| Problem to work on |
Please copy every line of the data in which the string "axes" appears.

| Data section |
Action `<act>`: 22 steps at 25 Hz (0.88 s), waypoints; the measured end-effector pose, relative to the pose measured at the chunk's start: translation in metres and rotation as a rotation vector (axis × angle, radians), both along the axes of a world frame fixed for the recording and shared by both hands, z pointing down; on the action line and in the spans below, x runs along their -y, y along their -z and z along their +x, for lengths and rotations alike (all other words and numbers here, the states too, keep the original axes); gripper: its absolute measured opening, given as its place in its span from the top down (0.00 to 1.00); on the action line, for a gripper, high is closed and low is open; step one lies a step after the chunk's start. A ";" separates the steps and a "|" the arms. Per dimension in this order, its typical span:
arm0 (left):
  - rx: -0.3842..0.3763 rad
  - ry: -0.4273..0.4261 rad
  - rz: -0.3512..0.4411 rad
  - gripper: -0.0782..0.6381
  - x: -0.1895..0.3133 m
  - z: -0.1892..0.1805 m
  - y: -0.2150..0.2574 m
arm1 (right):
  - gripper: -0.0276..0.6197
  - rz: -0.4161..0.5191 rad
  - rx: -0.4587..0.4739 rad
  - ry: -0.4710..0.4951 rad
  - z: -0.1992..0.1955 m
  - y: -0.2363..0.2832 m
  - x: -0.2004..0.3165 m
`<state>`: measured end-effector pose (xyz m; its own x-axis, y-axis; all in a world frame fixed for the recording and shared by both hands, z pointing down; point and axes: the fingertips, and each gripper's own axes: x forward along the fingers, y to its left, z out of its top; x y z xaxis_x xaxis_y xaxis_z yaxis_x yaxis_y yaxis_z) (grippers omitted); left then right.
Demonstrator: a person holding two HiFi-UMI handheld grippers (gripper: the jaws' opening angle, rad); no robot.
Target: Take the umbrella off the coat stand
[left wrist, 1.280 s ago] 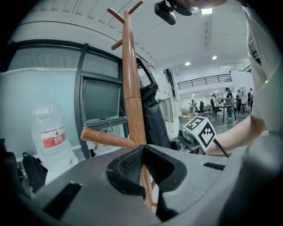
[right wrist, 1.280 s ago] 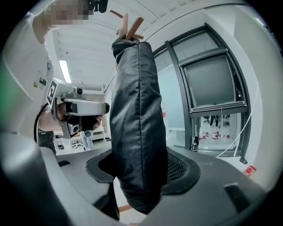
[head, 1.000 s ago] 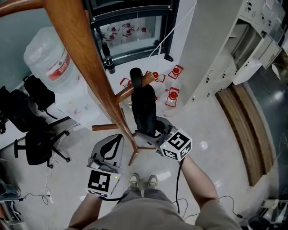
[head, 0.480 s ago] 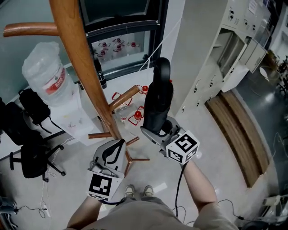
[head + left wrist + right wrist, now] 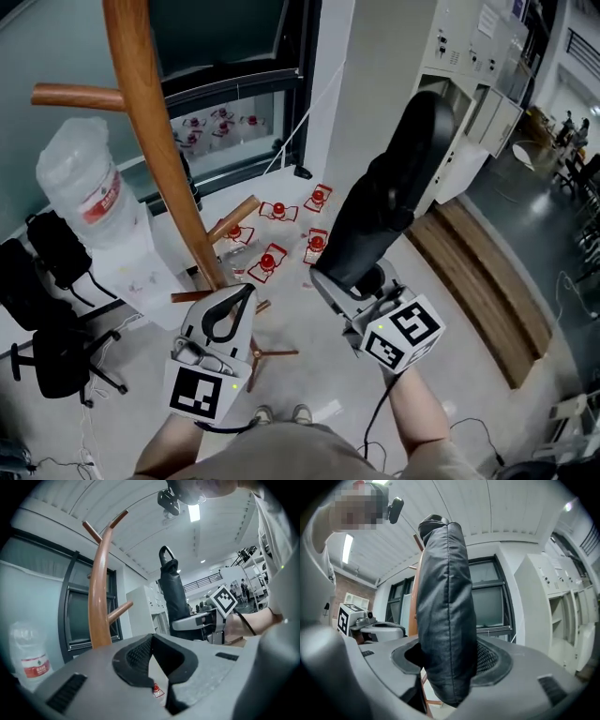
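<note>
Umbrella (image 5: 380, 211), clamped low in the right gripper's (image 5: 354, 278) wide-set jaws, rises lengthwise up and away from it, apart from the coat stand (image 5: 150, 141), which lies beyond the closed, empty left gripper (image 5: 246, 292).

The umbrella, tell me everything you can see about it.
The umbrella is black, folded shut and wrapped in a matte fabric sleeve with a stitched seam down its side. A small loop sticks up from its top end. It stands nearly upright, its lower end clamped between the jaws of the right gripper, whose pads press on both sides. Nothing else touches it: it hangs on no peg and stands apart from the wooden coat stand, to that stand's right in the head view.
</note>
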<state>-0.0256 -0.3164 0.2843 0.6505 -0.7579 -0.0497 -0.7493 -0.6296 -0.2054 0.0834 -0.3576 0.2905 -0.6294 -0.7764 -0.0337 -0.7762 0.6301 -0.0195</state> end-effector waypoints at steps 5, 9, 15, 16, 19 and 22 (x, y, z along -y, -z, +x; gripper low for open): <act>-0.029 0.011 0.032 0.88 -0.011 -0.004 0.026 | 0.55 0.018 -0.010 -0.106 0.024 0.020 -0.024; -0.020 0.017 0.060 0.88 -0.017 -0.005 0.036 | 0.55 0.035 0.001 -0.155 0.034 0.029 -0.046; -0.012 0.032 0.047 0.88 -0.021 -0.009 0.028 | 0.55 0.029 0.017 -0.192 0.036 0.027 -0.075; -0.010 0.033 0.043 0.88 -0.022 -0.010 0.025 | 0.55 0.023 0.021 -0.192 0.035 0.025 -0.078; 0.007 0.038 0.033 0.88 -0.023 -0.012 0.016 | 0.55 -0.001 0.034 -0.191 0.035 0.017 -0.086; 0.029 0.046 0.021 0.88 -0.022 -0.013 0.004 | 0.55 -0.029 0.028 -0.201 0.036 0.003 -0.089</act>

| Solution for this exercise |
Action `<act>`: 22 steps at 25 Hz (0.88 s), waypoints; the measured end-effector pose, relative to the pose measured at the chunk's start: translation in metres and rotation as a rotation vector (axis × angle, radians), both along the axes of a world frame fixed for the recording and shared by both hands, z pointing down; on the action line and in the spans below, x runs along their -y, y along their -z and z along their +x, for lengths and rotations alike (all other words and numbers here, the states too, keep the original axes); gripper: its absolute measured opening, given as its place in its span from the top down (0.00 to 1.00); on the action line, for a gripper, high is closed and low is open; step one lies a step after the chunk's start. A ";" separates the steps and a "|" the arms. Per dimension in this order, its typical span:
`<state>`: measured end-effector pose (xyz m; its own x-axis, y-axis; all in a world frame fixed for the recording and shared by both hands, z pointing down; point and axes: the fingertips, and each gripper's own axes: x forward along the fingers, y to its left, z out of its top; x y z xaxis_x xaxis_y xaxis_z yaxis_x yaxis_y yaxis_z) (grippers omitted); left then right.

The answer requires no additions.